Oct 20, 2006 23:57
well at least my brother thinks I am doing ok....
-by the way he is now bipolar, and exceling beyond the annoyance of fucking napolean.....
I hagve a job at EJ's in the mall.... I work with Liz, Evelyne,Rozalyne, and some new chick who replaced Emily......
Right now I can't fucking think
actually I can think.... and that's probably what is getting to me....
With boys I just think I am completely incapable of keeping one around.... I guess they hit it an quit it ...
I would to- I mean come on, look at me..
Not-to-mention I have today, friday off, and I am sitting at home typing away on the fucking computer...
lame huh???
so my dad doesn't really like me I don't think, yet again when has he ever?

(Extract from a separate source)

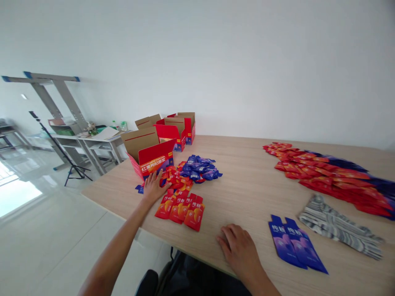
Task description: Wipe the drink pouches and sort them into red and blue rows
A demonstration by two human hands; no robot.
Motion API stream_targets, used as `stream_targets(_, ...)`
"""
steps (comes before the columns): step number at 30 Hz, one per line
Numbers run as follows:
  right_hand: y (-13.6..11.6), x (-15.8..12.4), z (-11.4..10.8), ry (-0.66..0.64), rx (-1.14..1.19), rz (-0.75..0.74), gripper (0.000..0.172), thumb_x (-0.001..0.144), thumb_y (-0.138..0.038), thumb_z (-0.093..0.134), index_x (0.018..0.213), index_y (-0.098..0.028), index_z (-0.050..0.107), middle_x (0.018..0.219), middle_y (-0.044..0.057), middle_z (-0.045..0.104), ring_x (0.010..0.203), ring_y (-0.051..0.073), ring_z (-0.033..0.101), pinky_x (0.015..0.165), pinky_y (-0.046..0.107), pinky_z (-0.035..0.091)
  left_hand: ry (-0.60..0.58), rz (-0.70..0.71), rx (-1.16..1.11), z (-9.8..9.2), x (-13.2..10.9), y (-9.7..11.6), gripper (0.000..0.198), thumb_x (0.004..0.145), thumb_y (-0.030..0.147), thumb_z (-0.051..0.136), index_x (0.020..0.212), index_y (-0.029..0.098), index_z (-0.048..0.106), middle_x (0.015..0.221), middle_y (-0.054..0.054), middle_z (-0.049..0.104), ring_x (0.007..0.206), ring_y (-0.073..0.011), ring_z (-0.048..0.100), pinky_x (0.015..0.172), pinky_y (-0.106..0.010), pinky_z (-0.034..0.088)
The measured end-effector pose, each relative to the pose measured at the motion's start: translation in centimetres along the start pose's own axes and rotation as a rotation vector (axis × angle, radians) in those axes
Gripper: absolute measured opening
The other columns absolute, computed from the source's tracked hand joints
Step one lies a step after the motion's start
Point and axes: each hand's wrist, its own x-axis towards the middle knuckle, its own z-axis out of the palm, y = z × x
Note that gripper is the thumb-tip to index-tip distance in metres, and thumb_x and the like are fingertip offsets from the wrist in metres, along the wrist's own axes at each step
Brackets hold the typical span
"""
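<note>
My left hand reaches out flat, fingers spread, onto a pile of small red and blue sachets just in front of an open red carton. Three larger red pouches lie side by side right of that hand. My right hand rests palm down near the table's front edge with fingers apart, holding nothing. Two blue pouches lie to its right.
Two more open red cartons stand at the back of the wooden table. A long heap of red and blue pouches and a row of silver-striped pouches fill the right side. A metal workbench and tripod stand far left.
</note>
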Motion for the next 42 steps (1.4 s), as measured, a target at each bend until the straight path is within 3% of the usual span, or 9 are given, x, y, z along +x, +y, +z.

my mom's fucking mood swings are about as swift and brisk as a fucking pendualum.... and eh,...... I don't like myself right now....
I am ugly... I cannot choose a fucking haircolor, let alone a personality to stick with,.....meghan is drifting away from me and I have no clue whether or not to hold onto her or let her go......

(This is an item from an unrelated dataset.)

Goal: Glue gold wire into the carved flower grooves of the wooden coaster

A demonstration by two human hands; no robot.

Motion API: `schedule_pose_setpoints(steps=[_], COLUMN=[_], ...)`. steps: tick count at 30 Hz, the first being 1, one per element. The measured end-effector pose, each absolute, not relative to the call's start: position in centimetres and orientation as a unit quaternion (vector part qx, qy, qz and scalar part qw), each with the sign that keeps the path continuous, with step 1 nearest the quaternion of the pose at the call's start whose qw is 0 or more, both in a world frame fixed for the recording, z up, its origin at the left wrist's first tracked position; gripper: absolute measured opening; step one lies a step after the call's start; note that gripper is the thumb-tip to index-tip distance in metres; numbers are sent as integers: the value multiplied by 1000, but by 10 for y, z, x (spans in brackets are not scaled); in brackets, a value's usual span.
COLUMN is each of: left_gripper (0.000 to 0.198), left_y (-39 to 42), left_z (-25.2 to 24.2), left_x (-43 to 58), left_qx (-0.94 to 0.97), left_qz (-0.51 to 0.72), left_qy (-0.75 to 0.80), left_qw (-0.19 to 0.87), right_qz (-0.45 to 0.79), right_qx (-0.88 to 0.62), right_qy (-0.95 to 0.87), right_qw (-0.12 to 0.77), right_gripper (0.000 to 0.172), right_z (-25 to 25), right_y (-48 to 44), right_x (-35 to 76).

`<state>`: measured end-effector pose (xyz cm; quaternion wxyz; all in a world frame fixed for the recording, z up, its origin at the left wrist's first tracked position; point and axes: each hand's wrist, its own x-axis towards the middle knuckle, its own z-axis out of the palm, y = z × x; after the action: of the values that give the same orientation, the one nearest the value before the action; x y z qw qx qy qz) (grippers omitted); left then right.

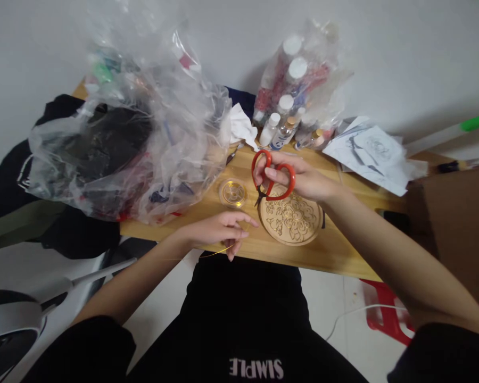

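Seemingly to leave the blades free, the right hand grips scissors by their handles over the carved disc's edge; left of it, the left hand pinches golden wire.

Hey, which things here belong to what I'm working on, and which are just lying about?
Likely in use:
- red-handled scissors, in your right hand
- gold strand, at your left hand
- spool
- carved round board

Probably just lying about:
- big plastic bag
- capped bottles
- crumpled white tissue

Can't tell: drawing sheet.
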<state>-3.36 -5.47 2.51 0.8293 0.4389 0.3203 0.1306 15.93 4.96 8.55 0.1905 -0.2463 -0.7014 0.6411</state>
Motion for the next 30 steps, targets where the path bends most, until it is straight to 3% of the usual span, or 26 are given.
schedule_pose_setpoints(steps=[12,26,30], left_gripper=[30,29,37], left_y=[-51,-48,-46], left_z=[28,22,23], left_x=[-35,-38,-39], left_qx=[444,386,383], left_qz=[110,121,143], left_qy=[304,265,268], left_qw=[836,876,872], right_qz=[672,700,681], right_qx=[-172,-164,-188], right_qy=[-720,-695,-706], right_qw=[12,16,53], right_gripper=[19,26,33], right_z=[84,74,71], right_y=[80,96,90], right_x=[142,135,131])
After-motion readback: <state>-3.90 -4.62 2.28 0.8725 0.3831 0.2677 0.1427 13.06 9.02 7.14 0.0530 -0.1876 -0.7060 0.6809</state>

letting her go would probably be best for her, I'm a bitch of a best friend,
but still I want to be selfish and keep her with me,,....... I don't want to move on from this friendship like all the others.....

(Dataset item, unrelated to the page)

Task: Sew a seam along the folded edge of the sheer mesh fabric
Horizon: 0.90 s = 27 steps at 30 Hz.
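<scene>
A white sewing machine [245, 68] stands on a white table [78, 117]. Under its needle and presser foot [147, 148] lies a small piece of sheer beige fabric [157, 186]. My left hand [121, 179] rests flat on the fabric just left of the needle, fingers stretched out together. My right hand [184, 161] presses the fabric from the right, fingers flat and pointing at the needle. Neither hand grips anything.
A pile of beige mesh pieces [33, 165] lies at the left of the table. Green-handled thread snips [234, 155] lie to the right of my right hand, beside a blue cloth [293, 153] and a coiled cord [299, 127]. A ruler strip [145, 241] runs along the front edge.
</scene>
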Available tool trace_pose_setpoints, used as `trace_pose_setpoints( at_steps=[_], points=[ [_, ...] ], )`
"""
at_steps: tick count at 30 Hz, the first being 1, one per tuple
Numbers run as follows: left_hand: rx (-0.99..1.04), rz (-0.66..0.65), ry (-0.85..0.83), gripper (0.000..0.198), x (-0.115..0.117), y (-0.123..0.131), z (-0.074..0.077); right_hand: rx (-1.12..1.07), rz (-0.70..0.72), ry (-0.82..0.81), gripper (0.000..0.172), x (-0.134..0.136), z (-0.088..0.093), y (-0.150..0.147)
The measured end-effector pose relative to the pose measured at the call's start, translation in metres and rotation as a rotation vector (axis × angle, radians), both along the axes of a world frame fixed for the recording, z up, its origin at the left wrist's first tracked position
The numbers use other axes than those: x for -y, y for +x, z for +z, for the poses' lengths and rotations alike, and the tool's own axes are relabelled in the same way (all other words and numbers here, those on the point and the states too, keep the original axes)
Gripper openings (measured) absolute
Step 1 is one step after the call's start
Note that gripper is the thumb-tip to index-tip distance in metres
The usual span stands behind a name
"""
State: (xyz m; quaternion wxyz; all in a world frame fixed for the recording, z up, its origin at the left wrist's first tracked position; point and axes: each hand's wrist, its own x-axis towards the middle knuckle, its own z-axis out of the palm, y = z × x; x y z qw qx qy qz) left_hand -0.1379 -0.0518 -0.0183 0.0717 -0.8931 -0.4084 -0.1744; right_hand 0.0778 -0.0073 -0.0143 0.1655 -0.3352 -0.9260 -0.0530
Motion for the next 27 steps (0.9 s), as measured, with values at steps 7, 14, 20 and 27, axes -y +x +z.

this one was different.....I mean I have never appreciated one nearly as much.....
and I feel all this and I am still to chicken to mention it to her....... well of course not, she could do better.....
my grades are plumating...... and I am trying to raise them up but it prevails as a bitch of a chore......
ugvh fuck I hate my rants..... but I have to vent somewhere somehow.....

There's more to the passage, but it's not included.